- Theatrical poster for Bottoms Up.
- Directed by: Erik MacArthur
- Written by: Nick Ballo Erik MacArthur
- Produced by: Brandon Birtell Freddy Braidy Francesco Juilland Nick N. Raslan
- Starring: Paris Hilton Jason Mewes Brian Hallisay
- Cinematography: Massimo Zeri
- Edited by: Sherwood Jones
- Distributed by: Sony Pictures
- Release date: September 12, 2006;
- Running time: 85 minutes
- Country: United States
- Language: English

= Bottoms Up (2006 film) =

Bottoms Up is a 2006 American romantic comedy film starring Jason Mewes and Paris Hilton.
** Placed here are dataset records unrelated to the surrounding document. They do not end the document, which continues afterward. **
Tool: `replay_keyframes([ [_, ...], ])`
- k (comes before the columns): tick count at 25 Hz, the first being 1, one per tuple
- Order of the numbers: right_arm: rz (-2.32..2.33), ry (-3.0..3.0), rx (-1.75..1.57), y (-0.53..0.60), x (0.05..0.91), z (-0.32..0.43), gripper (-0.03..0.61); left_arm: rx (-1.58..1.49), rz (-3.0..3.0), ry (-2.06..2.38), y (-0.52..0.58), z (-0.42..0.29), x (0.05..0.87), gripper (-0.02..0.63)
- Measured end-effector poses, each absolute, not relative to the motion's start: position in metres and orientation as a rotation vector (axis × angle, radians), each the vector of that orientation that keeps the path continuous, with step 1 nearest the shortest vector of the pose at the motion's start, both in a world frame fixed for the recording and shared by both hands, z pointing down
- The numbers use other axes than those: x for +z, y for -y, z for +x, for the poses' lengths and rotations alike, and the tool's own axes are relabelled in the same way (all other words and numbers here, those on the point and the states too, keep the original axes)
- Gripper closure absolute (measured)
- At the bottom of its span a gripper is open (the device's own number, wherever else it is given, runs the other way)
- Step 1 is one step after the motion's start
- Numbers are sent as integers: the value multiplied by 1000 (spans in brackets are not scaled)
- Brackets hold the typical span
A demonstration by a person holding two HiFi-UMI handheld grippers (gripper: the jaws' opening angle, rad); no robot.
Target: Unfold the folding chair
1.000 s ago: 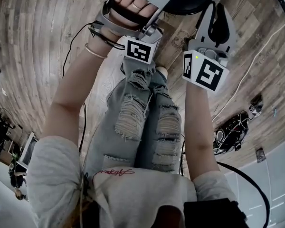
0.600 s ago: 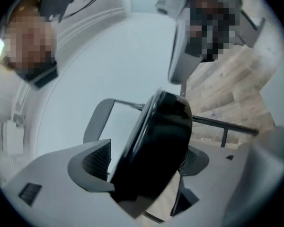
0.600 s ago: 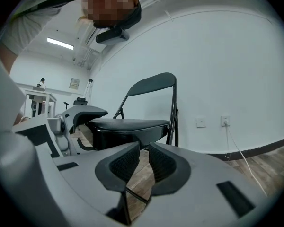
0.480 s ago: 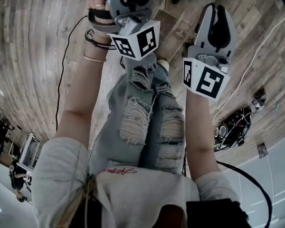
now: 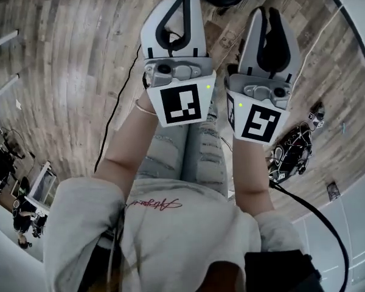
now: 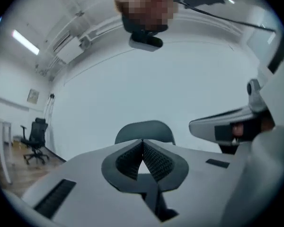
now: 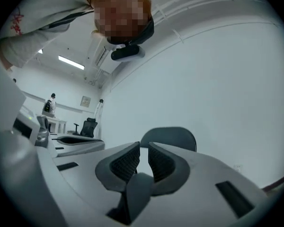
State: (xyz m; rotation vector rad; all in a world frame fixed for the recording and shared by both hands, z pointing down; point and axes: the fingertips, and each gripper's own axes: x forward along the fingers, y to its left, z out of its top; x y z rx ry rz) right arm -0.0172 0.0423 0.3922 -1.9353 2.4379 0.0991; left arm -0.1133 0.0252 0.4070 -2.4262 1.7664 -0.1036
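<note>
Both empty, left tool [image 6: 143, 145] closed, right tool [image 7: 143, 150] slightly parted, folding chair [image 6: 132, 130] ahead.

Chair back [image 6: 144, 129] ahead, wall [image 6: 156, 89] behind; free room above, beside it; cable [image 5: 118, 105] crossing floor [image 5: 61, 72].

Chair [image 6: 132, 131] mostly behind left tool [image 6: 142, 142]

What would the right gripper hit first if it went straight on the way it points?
Probably the dark chair back, straight ahead of the right gripper, whose slightly parted jaws hold nothing. How far off it stands is unclear.
</note>
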Motion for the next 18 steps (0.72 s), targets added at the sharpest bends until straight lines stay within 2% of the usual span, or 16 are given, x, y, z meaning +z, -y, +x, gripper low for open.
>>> replay_keyframes([
  [3, -1889, -2460, 179, -45, 297, -23, 515, 111, -2584, -1762, -24, -108, 306, 598],
  [7, -1924, -2470, 163, -46, 227, -21, 515, 221, -2624, -1685, -35, -99, 216, 598],
  [13, -1880, -2417, 215, -58, 151, -28, 515, 175, -2634, -1560, -52, -94, 151, 598],
  [18, -1893, -2440, 305, -66, 130, -34, 515, 162, -2614, -1467, -65, -88, 131, 598],
])
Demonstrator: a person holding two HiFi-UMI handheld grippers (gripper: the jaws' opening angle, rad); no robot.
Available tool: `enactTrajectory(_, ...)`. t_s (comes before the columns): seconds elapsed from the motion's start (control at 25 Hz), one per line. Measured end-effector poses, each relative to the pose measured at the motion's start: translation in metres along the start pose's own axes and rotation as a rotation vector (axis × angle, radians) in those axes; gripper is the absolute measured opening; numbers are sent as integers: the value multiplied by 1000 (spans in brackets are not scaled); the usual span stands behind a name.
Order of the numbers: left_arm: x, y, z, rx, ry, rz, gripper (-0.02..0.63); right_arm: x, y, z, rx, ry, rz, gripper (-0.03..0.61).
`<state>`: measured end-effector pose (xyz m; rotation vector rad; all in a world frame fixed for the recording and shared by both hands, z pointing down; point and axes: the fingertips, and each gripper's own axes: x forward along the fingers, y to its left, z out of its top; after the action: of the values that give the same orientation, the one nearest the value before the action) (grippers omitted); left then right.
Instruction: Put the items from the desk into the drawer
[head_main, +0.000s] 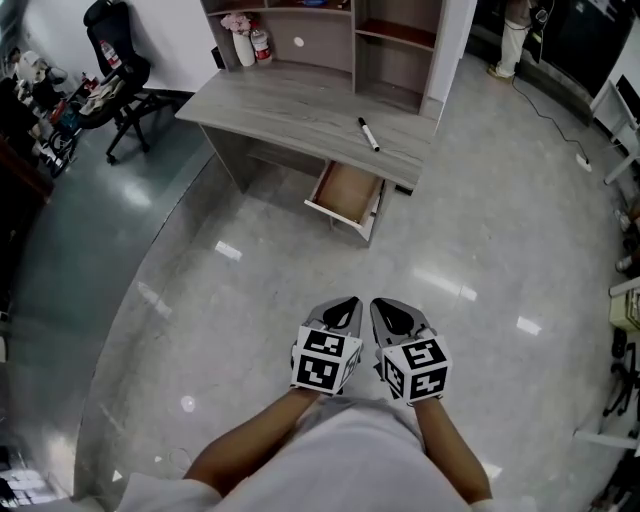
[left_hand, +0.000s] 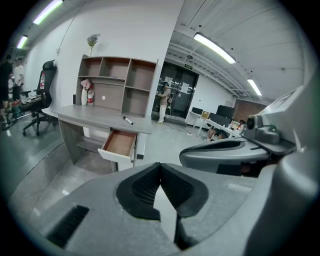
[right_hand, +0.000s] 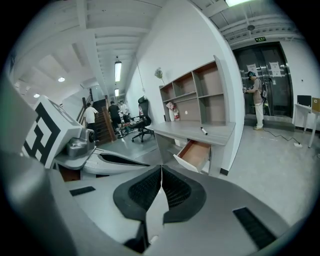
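Nothing looks stowed yet: the marker (head_main: 369, 134) lies on the desk (head_main: 290, 105), above the open drawer (head_main: 347, 192). The left gripper (head_main: 351, 301) and right gripper (head_main: 379, 304) hang well apart from the desk, jaws pressed together on nothing.

Left gripper (head_main: 350, 301) and right gripper (head_main: 381, 302) sit side by side, almost touching, low over the glossy floor (head_main: 480, 240). Well ahead of them is the grey desk (head_main: 290, 110), with a black marker (head_main: 368, 134) on top and the drawer (head_main: 338, 217) below standing open. Far out beyond the left gripper's side stands an office chair (head_main: 115, 70).
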<state>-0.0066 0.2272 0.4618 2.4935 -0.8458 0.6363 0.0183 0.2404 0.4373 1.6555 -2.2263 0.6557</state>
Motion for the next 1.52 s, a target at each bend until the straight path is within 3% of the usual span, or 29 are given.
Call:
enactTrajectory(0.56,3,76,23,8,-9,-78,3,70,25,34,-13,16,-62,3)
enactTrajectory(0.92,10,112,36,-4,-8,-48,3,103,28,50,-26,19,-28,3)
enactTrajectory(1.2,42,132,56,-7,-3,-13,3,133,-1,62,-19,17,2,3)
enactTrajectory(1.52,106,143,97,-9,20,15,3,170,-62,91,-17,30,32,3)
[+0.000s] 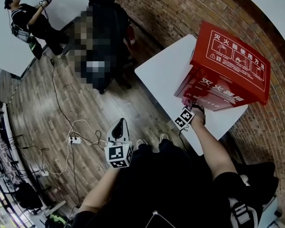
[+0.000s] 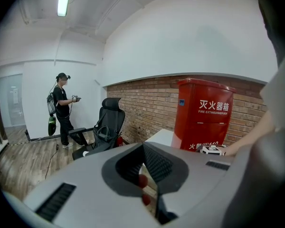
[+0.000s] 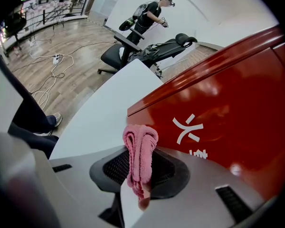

The film was directed by Erik MacArthur who is also one of the co-authors of the screenplay.

==Plot==
Owen Peadman is a Minnesota bartender who arrives in Los Angeles to try to help his father raise money to save his small restaurant. Owen moves in with his gay uncle, Earl, and tries to integrate himself into the high society of Hollywood, where he has a chance run-in with a wealthy socialite named Lisa Mancini and her uptight actor boyfriend Hayden Field. Owen, using a little influence and blackmail, gets a taste of the scandalous lifestyles of the Hollywood upper crust while dealing with his growing romantic feelings for Lisa.

==Cast==
- Jason Mewes as Owen Peadman
- David Keith as Uncle Earl Peadman
- Paris Hilton as Lisa Mancini
- Brian Hallisay as Hayden Field
- Jon Abrahams as Jimmy DeSnappio
- Phil Morris as Pip Wingo
- Nicholle Tom as Penny Dhue
- Raymond O'Connor as Frank Peadman
- Desmond Harrington as Rusty #1
- Kevin Smith as Rusty #2
- Nic Nac as Nick
- Lindsay Gareth as Dorothy
- Tim Thomerson as A.J. Mancini
- Dominic Daniel as Boots
- Benjamin Anderson as Erik
- Johnny Messner as Limo Driver

==Release==
The film was released straight-to-DVD on September 12, 2006.